[SUPPLIED INFORMATION]

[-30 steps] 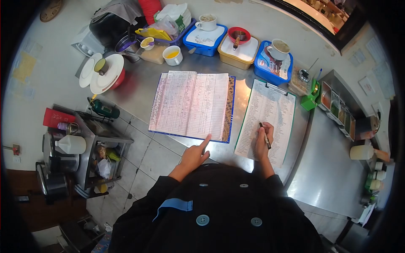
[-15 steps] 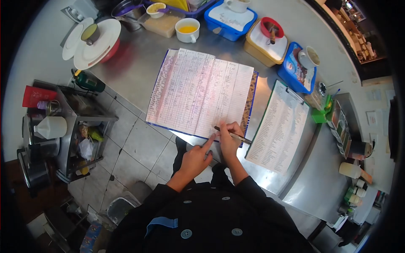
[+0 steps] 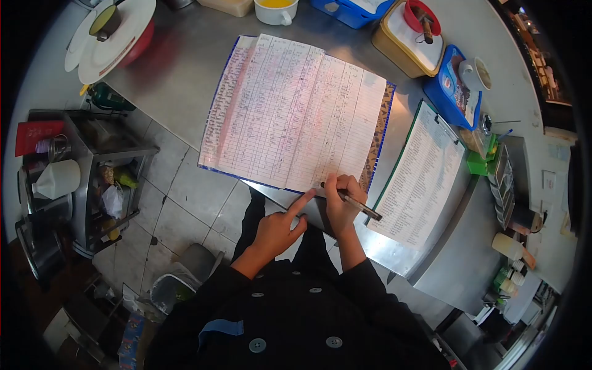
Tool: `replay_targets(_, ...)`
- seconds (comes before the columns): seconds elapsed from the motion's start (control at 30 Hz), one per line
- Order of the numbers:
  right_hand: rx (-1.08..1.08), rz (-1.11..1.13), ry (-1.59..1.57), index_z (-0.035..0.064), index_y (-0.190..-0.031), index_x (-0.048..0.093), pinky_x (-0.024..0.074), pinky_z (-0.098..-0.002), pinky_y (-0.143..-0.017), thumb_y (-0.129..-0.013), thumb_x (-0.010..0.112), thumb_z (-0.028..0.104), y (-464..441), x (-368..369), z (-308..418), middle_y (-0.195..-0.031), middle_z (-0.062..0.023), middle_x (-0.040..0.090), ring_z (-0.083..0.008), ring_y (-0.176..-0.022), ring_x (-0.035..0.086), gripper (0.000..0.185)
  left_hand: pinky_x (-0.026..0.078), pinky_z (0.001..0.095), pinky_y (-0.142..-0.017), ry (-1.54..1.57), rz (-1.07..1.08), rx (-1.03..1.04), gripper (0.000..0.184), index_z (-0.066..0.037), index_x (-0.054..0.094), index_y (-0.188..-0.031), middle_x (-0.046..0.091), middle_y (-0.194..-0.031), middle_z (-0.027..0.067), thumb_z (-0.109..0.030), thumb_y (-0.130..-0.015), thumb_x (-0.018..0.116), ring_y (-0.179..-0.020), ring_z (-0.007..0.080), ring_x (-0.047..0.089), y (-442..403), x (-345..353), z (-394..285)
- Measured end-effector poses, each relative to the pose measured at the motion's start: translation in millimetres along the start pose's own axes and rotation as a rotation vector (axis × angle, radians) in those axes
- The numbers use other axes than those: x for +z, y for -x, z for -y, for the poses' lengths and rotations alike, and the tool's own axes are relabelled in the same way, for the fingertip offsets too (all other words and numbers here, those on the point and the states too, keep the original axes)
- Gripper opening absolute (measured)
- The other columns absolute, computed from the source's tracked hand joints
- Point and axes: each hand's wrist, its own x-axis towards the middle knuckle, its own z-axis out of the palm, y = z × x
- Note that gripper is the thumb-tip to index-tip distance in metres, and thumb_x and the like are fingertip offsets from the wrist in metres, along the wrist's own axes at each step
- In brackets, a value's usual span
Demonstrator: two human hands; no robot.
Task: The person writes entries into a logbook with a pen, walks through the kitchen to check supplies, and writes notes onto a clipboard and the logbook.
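An open ledger notebook (image 3: 283,117) with handwritten columns lies on the steel counter (image 3: 179,74). At its lower right page my right hand (image 3: 344,206) grips a dark pen (image 3: 357,206), the tip at the paper near the bottom edge. My left hand (image 3: 277,231) is just below the book, index finger stretched out to the lower page edge, the other fingers partly curled, holding nothing. To the right of the book lies a clipboard (image 3: 422,179) with a printed or written list on it.
Along the back stand a white cup (image 3: 276,11), a yellowish tub (image 3: 401,46) with a red bowl (image 3: 422,18) on it, and a blue tub (image 3: 453,92). Stacked plates (image 3: 117,46) are at left, over a metal cart (image 3: 102,154). A bin (image 3: 176,290) stands on the floor.
The view has shifted, so the ledger and counter sit higher and larger in the frame. My right hand still holds the pen near the page bottom; my left finger stays at the page edge.
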Motion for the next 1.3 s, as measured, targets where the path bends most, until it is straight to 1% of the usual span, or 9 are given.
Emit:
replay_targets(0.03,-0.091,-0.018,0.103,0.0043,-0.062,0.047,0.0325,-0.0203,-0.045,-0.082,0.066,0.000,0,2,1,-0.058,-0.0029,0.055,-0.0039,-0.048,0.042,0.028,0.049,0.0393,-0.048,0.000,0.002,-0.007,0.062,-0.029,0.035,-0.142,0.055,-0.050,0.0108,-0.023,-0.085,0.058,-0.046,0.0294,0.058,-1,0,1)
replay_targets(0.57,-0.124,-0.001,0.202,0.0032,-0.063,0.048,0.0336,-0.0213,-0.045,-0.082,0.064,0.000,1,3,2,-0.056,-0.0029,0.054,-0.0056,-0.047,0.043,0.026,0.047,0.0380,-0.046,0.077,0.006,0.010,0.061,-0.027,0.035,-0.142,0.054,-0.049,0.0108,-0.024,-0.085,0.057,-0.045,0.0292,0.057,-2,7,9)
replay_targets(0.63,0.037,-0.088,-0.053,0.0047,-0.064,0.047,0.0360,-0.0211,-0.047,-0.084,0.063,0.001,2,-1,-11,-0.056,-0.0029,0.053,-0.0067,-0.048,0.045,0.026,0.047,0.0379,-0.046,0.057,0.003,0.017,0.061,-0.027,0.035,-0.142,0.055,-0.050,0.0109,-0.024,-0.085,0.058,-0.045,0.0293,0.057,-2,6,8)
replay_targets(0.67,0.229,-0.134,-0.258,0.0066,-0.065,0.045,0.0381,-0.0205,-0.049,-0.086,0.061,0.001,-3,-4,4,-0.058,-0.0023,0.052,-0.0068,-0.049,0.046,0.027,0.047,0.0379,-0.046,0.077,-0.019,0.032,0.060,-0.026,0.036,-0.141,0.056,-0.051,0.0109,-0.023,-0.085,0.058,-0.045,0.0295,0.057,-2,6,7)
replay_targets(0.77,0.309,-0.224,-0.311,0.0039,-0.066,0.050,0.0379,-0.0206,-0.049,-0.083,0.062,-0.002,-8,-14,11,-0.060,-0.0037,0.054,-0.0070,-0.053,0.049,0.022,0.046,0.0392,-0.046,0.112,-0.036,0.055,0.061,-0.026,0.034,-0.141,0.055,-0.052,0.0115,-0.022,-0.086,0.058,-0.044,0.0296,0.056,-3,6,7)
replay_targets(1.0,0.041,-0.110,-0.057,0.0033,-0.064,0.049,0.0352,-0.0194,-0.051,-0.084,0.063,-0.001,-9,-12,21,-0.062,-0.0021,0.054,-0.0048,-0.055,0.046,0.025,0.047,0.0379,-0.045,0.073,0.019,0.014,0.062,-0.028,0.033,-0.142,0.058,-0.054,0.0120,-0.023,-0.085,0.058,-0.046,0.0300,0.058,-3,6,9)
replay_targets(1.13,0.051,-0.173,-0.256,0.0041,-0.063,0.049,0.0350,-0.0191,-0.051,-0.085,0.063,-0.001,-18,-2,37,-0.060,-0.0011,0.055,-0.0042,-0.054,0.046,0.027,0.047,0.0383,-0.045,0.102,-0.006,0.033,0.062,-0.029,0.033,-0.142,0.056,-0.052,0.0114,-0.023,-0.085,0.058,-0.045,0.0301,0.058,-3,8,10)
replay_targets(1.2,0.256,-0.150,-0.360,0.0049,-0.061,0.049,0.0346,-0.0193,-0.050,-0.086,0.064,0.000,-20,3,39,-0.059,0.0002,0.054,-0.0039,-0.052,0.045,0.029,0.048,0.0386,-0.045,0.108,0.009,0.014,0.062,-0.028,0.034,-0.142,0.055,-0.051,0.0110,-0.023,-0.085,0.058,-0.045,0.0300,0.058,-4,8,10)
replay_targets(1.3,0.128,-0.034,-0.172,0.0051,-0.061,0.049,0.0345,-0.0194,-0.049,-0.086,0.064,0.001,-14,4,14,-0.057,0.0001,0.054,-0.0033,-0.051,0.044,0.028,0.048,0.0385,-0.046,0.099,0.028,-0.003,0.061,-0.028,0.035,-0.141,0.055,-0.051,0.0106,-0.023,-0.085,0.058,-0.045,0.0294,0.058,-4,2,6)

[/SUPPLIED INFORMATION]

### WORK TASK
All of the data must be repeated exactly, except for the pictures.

### EXPECTED ANSWER
[-30 steps] 
[-15 steps] 
[+0 steps] 
Tool: `replay_targets(_, ...)`
- seconds (comes before the columns): seconds elapsed from the motion's start (control at 30 Hz), one per line
- Order of the numbers:
  right_hand: rx (-1.08..1.08), rz (-1.11..1.13), ry (-1.59..1.57), index_z (-0.035..0.064), index_y (-0.190..-0.031), index_x (-0.048..0.093), pinky_x (-0.024..0.074), pinky_z (-0.098..-0.002), pinky_y (-0.143..-0.017), thumb_y (-0.129..-0.013), thumb_x (-0.010..0.112), thumb_z (-0.028..0.104), y (-464..441), x (-368..369), z (-308..418), middle_y (-0.195..-0.031), middle_z (-0.062..0.023), middle_x (-0.040..0.090), ring_z (-0.083..0.008), ring_y (-0.176..-0.022), ring_x (-0.035..0.086), gripper (0.000..0.185)
  left_hand: pinky_x (-0.026..0.078), pinky_z (0.001..0.095), pinky_y (-0.142..-0.017), ry (-1.54..1.57), rz (-1.07..1.08), rx (-1.03..1.04), gripper (0.000..0.184), index_z (-0.066..0.037), index_x (-0.054..0.094), index_y (-0.188..-0.031), middle_x (-0.046..0.091), middle_y (-0.194..-0.031), middle_z (-0.027..0.067), thumb_z (-0.109..0.030), thumb_y (-0.130..-0.015), thumb_x (-0.018..0.116), ring_y (-0.179..-0.020), ring_z (-0.007..0.080), ring_x (-0.047..0.089), y (-442..403), x (-345..353), z (-394..285)
- Measured end-effector poses, each relative to the pose measured at the motion's start: translation in millimetres along the start pose's own axes and rotation as a rotation vector (axis × angle, radians) in those axes
- The numbers use other axes than those: x for +z, y for -x, z for -y, for the poses' lengths and rotations alike, and the tool's own axes are relabelled in the same way, for the fingertip offsets too (all other words and numbers here, those on the point and the states too, keep the original axes)
- Gripper opening absolute (measured)
- The other columns absolute, computed from the source's tracked hand joints
- Point and axes: each hand's wrist, its own x-axis towards the middle knuckle, its own z-axis out of the palm, y = z × x
- Note that gripper is the thumb-tip to index-tip distance in metres, and thumb_x and the like are fingertip offsets from the wrist in metres, along the wrist's own axes at each step
- In brackets, a value's usual span
Demonstrator: two human hands; no robot.
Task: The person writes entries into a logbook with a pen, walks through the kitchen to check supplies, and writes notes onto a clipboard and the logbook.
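An open ledger notebook (image 3: 283,117) with handwritten columns lies on the steel counter (image 3: 179,74). At its lower right page my right hand (image 3: 344,206) grips a dark pen (image 3: 357,206), the tip at the paper near the bottom edge. My left hand (image 3: 277,231) is just below the book, index finger stretched out to the lower page edge, the other fingers partly curled, holding nothing. To the right of the book lies a clipboard (image 3: 422,179) with a printed or written list on it.
Along the back stand a white cup (image 3: 276,11), a yellowish tub (image 3: 401,46) with a red bowl (image 3: 422,18) on it, and a blue tub (image 3: 453,92). Stacked plates (image 3: 117,46) are at left, over a metal cart (image 3: 102,154). A bin (image 3: 176,290) stands on the floor.
The view has shifted, so the ledger and counter sit higher and larger in the frame. My right hand still holds the pen near the page bottom; my left finger stays at the page edge.
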Motion for the next 1.3 s, as measured, targets where the path bends most, until it is straight to 1% of the usual span, or 9 are given.
Emit:
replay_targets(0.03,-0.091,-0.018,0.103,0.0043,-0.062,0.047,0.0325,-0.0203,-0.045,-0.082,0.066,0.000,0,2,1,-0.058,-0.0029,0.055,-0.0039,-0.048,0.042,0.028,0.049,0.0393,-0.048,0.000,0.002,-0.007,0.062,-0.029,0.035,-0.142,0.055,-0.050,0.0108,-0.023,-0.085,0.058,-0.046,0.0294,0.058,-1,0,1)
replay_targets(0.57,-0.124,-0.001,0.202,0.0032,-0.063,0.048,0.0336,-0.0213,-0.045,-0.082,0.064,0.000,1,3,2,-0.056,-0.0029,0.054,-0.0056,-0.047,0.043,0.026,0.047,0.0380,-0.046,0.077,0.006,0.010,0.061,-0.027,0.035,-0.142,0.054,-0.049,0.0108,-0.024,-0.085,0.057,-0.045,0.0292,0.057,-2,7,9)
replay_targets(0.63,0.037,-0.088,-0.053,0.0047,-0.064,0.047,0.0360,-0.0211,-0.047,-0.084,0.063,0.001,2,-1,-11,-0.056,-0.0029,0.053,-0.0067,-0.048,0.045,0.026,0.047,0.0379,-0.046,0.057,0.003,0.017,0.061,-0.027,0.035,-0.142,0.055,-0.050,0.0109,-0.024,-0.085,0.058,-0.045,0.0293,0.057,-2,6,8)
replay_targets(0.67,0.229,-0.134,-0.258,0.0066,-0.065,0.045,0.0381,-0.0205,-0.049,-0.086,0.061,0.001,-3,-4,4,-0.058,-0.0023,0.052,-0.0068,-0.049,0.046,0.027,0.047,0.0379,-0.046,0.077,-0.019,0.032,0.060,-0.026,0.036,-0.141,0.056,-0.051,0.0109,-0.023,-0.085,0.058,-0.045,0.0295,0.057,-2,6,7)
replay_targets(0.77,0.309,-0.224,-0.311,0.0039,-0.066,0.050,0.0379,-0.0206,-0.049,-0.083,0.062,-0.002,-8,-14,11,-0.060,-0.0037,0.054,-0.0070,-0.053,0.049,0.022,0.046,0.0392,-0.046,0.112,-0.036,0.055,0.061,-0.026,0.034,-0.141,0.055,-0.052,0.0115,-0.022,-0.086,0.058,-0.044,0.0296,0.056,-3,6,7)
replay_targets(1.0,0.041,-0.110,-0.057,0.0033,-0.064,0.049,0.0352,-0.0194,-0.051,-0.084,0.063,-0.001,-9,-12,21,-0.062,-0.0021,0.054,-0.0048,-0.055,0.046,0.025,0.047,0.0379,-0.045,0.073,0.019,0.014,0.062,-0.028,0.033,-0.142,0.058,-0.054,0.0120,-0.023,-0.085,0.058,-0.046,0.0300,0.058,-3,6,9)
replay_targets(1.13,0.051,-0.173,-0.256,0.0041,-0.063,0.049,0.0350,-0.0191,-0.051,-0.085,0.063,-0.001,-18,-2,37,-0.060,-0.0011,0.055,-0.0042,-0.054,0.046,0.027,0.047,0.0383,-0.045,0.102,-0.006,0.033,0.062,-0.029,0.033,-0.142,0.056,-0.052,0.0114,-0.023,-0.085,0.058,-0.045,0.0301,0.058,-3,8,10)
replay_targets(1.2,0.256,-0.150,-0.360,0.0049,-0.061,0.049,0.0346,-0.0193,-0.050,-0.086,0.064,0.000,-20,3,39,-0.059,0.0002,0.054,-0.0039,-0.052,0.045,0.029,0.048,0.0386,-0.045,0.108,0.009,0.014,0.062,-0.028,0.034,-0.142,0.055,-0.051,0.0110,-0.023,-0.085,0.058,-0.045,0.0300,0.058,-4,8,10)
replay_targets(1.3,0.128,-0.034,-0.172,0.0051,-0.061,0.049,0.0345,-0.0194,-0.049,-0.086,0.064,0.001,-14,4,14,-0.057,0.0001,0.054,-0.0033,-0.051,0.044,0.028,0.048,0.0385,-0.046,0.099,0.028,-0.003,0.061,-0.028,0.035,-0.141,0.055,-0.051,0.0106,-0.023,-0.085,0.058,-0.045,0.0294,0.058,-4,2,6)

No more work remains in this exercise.